L'OMS se met en mode urgence

01/12/2017
L'OMS se met en mode urgence

Il existe désormais un système mondial de surveillance

D’après les nouveaux travaux de recherche menés par l’Organisation mondiale de la Santé (OMS), 1 médicament sur 10 en circulation dans les pays à revenu faible ou intermédiaire est, selon les estimations, soit de qualité inférieure, soit falsifié.

Cela signifie que les patients prennent des médicaments qui ne peuvent ni traiter ni prévenir la maladie. Il s’agit non seulement d’un gaspillage d’argent pour les personnes et les systèmes de santé qui achètent ces produits, mais les produits médicaux de qualité inférieure ou falsifiés peuvent aussi entraîner de graves maladies voire des décès.

‘Les communautés les plus vulnérables sont les premières touchées par les médicaments de qualité inférieure ou contrefaits’, a déclaré le Dr Tedros Adhanom Ghebreyesus, directeur général de l’OMS. 

Depuis 2013, l’OMS a reçu 1500 signalements de cas de produits de qualité inférieure ou falsifiés. Parmi ceux ci, les antipaludiques et les antibiotiques sont les plus fréquemment cités. La plupart de ces signalements (42%) venaient d’Afrique subsaharienne, 21% des Amériques et 21% de la Région européenne.

Cela n’est sans doute que la partie immergée de l’iceberg et de nombreux cas ne sont probablement jamais signalés. Ainsi, seuls 8% des cas de produits de qualité inférieure ou falsifiés notifiés à l’OMS provenaient de la Région du Pacifique occidental, 6% de la Méditerranée orientale et pas plus de 2% de la Région de l’Asie du Sud Est.

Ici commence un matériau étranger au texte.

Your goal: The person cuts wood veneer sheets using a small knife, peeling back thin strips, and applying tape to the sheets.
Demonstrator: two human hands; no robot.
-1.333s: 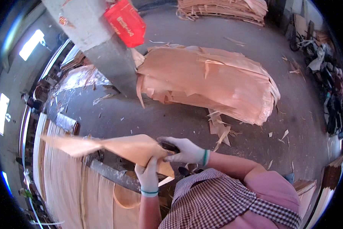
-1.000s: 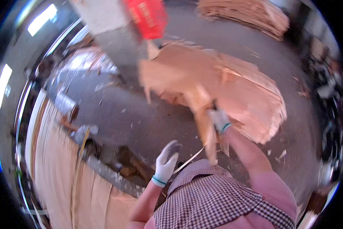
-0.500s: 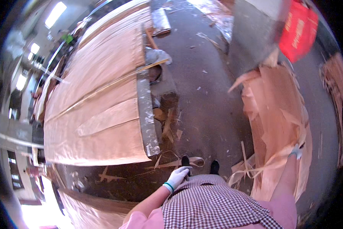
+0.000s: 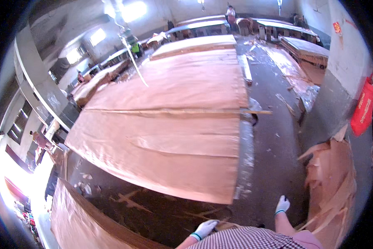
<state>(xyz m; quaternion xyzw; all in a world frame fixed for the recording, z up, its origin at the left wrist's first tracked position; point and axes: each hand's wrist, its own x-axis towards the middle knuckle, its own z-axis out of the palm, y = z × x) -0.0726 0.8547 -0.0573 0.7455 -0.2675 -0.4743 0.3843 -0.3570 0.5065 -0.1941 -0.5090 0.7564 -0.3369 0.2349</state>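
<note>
My left hand (image 4: 206,229), in a white glove with a green-edged cuff, is low in front of the checked apron (image 4: 240,239). Its fingers are curled, with a dark spot at their tips that I cannot make out. My right hand (image 4: 282,205), gloved likewise, hangs over the floor between the wide table stack and the right-hand pile, touching neither. Its fingers look closed and nothing shows in them. Ahead lies a large stack topped by thin reddish wood veneer (image 4: 178,145), wrinkled and split near the front. A long wooden strip (image 4: 174,111) crosses it, jutting past the right edge.
A pile of torn veneer sheets (image 4: 329,178) stands at right, by a pillar (image 4: 340,70) with a red bag (image 4: 365,108). Another veneer stack (image 4: 82,220) is at lower left. Scraps litter the floor (image 4: 273,166). People work farther off, one at the back (image 4: 231,14).
My view has turned right and lifted toward the room. My right hand has come off the torn veneer pile and moved left over the floor. My left hand stays low by the apron.
</note>
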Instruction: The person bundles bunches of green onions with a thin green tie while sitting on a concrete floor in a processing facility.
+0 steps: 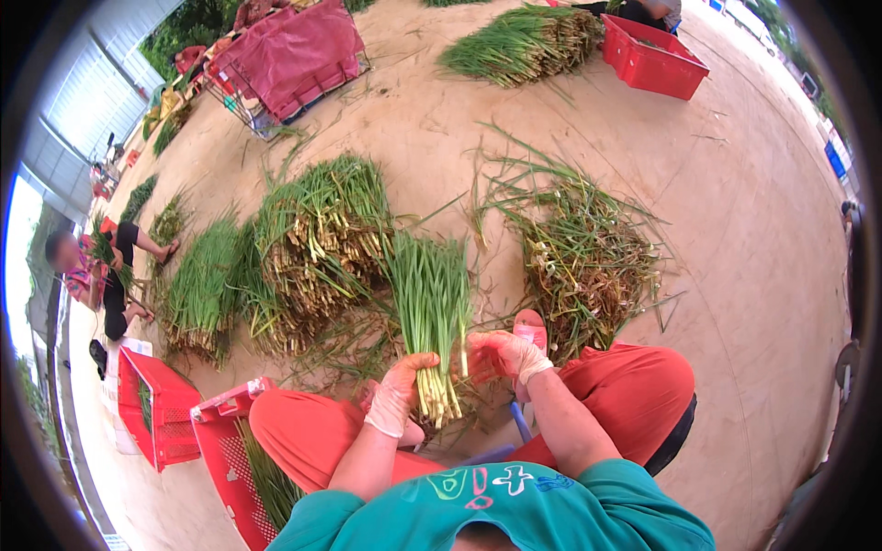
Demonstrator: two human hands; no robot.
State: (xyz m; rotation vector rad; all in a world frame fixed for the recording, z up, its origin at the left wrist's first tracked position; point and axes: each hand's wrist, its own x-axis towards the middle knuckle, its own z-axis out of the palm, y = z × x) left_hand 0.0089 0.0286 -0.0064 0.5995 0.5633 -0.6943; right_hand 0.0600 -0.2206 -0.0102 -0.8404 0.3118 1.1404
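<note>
Through my feed I can read no lettering; I see coloured outline symbols [480, 478] across the teal shirt [560, 514].

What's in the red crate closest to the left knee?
Long green leafy stalks lie inside the red crate. The left trouser leg and teal shirt hide part of it; its floor and anything beneath the stalks can't be seen.

The head-worn fisheye camera looks down from just above the wearer's teal T-shirt [395, 514], facing forward to the far floor [409, 55].
</note>
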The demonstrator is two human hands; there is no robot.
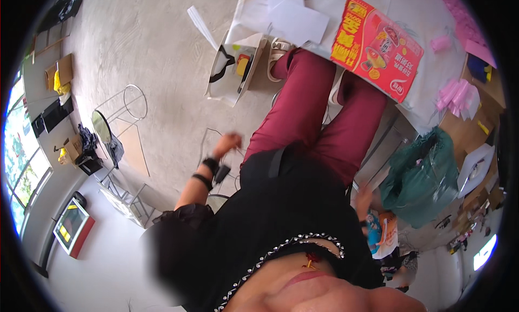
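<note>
My left hand (230, 143) hangs beside my left thigh with its fingers curled in. Nothing is seen sticking out of it. Black bands and a small black box (221, 173) are on that wrist. On the other side, my right hand (364, 197) is held low beside my right hip, smeared and partly hidden, so its fingers are unclear. A blue, orange and white bag (383, 233) is nearest to it. In front of my knees, a red and yellow printed cardboard sheet or stack (377, 50) lies at the edge of the white-covered table (432, 20).
White paper sheets (298, 21) lie on the table. Below its left corner stands an open white bag (233, 68) with things inside. A round-topped metal stool (101, 127) is on the floor at left. Pink ribbon (458, 97) and a green plastic bag (424, 179) are at right.
</note>
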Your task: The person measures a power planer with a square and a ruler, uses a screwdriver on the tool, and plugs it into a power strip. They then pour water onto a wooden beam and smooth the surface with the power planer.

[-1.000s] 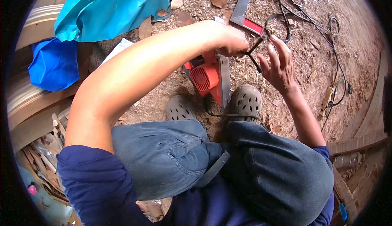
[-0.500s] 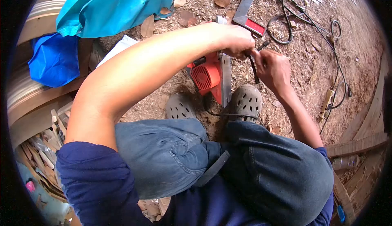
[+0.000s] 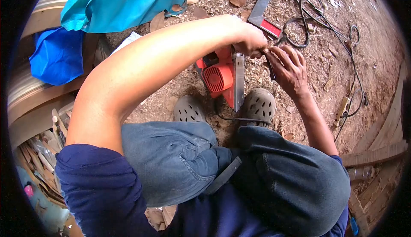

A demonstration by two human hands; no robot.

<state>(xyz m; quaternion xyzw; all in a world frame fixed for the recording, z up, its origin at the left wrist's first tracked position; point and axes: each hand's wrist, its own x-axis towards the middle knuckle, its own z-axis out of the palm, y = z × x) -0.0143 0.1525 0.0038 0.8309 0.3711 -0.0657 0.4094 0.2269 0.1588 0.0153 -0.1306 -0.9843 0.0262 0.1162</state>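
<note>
A red electric planer (image 3: 218,76) lies on the ground between my feet, its long metal sole edge facing right. My left hand (image 3: 251,40) is closed above the planer's far end and hides that part; what its fingers grip is hidden. Against its fingertips, my right hand (image 3: 291,68) bends its fingers and thumb round a thin black bar-like tool (image 3: 271,69), whose lower end sticks out below. Just beyond the hands lies a try square (image 3: 264,6) with a red inset in its stock.
Black cable (image 3: 327,23) loops over the shavings at the right, near a pale power strip (image 3: 342,108). A turquoise bag (image 3: 124,6) and a blue bag (image 3: 58,57) are at the left. Scrap wood (image 3: 40,164) is piled at lower left; boards (image 3: 376,153) lie at the right.
My right hand has turned, its fingers now more spread over the black tool. The tool's upper end, seen earlier above the fingers, is now covered. The left hand has shifted slightly down.
</note>
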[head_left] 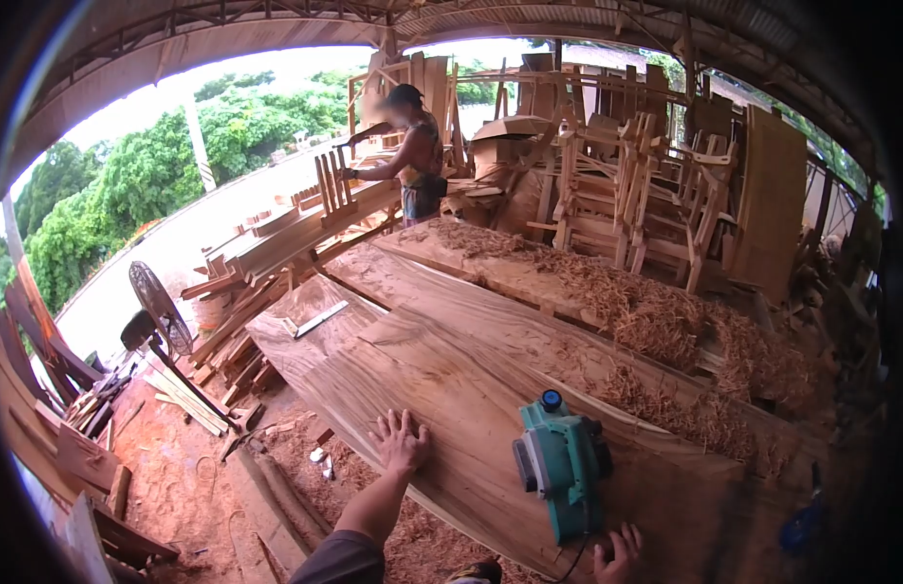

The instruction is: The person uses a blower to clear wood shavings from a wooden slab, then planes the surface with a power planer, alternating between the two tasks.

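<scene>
1. One broad wooden slab (451, 389) across the foreground: reddish-brown, wavy grain, rough uneven edge on the near side
2. One teal power planer (560, 465) set on the slab towards its right end, black knob on top, black cord (578, 555) trailing off the near end
3. Left hand (401, 443) open, palm down, fingers spread, pressed flat on the slab near its near edge, left of the planer and apart from it
4. Right hand (619, 555) open too, fingers spread, low on the slab just beside the cord, not touching the planer
5. Behind the slab, at least two more slabs lying alongside, heaps of curly shavings (656, 311) piled over them on the right
6. One metal square (320, 318) lying on the wood farther left
7. One standing fan (159, 310) on the red dirt floor at left, among loose boards
8. One other person (417, 161) at the far end, both hands on an upright wooden frame, well apart
9. Stacked chair frames (636, 195) at the back right, too many to count
</scene>
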Demonstrator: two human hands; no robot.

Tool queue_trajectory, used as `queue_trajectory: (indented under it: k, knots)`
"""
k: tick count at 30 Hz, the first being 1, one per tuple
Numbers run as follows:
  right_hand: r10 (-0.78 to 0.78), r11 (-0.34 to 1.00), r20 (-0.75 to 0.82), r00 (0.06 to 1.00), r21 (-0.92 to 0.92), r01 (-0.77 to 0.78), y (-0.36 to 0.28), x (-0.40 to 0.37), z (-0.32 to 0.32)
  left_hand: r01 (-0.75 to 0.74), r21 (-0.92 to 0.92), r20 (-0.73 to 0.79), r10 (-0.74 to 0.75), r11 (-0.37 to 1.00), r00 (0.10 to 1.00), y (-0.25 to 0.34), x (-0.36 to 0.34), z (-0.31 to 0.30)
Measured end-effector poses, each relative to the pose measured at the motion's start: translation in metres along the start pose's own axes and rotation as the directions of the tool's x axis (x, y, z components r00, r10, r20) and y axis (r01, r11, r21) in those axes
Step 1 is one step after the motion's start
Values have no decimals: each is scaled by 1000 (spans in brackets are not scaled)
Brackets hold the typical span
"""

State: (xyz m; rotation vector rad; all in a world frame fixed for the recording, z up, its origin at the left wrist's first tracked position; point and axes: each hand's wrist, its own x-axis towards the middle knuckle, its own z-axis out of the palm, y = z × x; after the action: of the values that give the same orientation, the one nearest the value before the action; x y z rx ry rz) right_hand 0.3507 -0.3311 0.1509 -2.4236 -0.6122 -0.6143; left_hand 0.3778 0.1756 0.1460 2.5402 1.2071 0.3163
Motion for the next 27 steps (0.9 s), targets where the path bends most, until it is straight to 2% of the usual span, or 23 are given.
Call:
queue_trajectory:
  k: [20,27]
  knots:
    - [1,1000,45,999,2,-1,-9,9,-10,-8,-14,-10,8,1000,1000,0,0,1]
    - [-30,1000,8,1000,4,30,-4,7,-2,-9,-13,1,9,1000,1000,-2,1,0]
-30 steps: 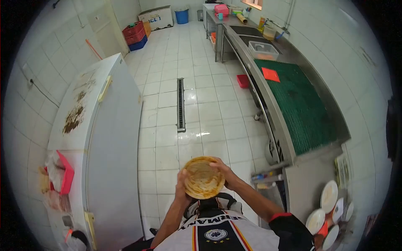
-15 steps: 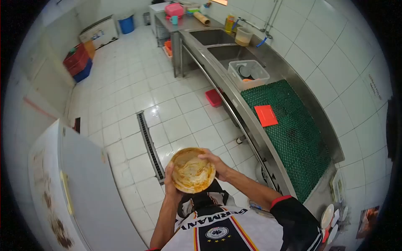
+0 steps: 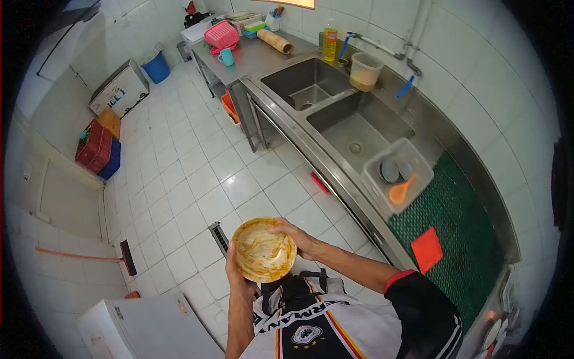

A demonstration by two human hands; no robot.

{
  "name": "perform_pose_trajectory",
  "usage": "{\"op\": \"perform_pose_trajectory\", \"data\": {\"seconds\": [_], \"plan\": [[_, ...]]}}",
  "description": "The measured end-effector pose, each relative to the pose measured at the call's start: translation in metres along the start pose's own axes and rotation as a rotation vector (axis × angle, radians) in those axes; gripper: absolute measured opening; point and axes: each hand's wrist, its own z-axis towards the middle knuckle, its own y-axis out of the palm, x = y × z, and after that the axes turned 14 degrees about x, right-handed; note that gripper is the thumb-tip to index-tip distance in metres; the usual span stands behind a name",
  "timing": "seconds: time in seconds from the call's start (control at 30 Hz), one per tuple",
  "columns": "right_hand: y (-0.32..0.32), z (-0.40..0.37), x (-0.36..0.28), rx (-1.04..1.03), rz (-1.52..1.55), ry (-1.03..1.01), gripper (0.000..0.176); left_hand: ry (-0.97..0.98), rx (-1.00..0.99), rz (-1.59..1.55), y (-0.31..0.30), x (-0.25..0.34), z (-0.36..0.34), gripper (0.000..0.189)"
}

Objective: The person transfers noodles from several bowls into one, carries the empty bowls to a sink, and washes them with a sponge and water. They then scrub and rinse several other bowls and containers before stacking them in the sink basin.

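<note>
The bowl [image 3: 263, 251] is round and shallow, its inside smeared with orange-brown sauce. It is held tilted in front of the person's chest, above the white tiled floor [image 3: 197, 179] and well apart from the counter. The right hand [image 3: 301, 237] grips the rim on the far right side, its fingers [image 3: 280, 225] pressed together and curled over the edge into the bowl. The left hand [image 3: 235, 276] supports the bowl from below at its near left side. Most of that hand's fingers are hidden under the bowl, so whether they are spread or together cannot be told.

Just beyond the bowl, a floor drain [image 3: 217, 237] runs across the tiles. To the right stands a long steel counter [image 3: 281, 122] with two sinks, the nearer sink [image 3: 359, 128] and the farther sink [image 3: 305, 84]. A clear plastic tub [image 3: 373, 185] sits on the counter just beside the nearer sink and holds what look like small dishes and an orange spoon [image 3: 399, 192]. Next to the tub lies a green mat [image 3: 466, 239] with a red card [image 3: 427, 249] on it. Behind the sinks are a beige bucket [image 3: 365, 70] and a yellow bottle [image 3: 329, 43]. At the counter's far end sit a pink basket [image 3: 221, 35] and a teal mug [image 3: 226, 57]. Along the left wall are a blue bucket [image 3: 157, 67], a white chest freezer [image 3: 119, 93] and red crates [image 3: 94, 146]
</note>
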Motion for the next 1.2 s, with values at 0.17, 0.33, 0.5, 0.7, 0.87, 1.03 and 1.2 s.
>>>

Avant 2013, il n’existait pas de mécanisme mondial de notification de telles informations. Depuis que l’OMS a mis en place le système mondial de surveillance et de suivi des produits médicaux de qualité inférieure et falsifiés, de nombreux pays signalent désormais activement les médicaments, les vaccins et les dispositifs médicaux suspects. 

Selon la London School of Hygiene and Tropical Medicine, 116.000 décès supplémentaires dus au paludisme pourraient être imputables chaque année à des médicaments antipaludiques de qualité inférieure ou des contrefaçons en Afrique subsaharienne.

Selon l’Ordre des pharmaciens du Togo, plus de 50% des médicaments vendus au Togo sont des faux.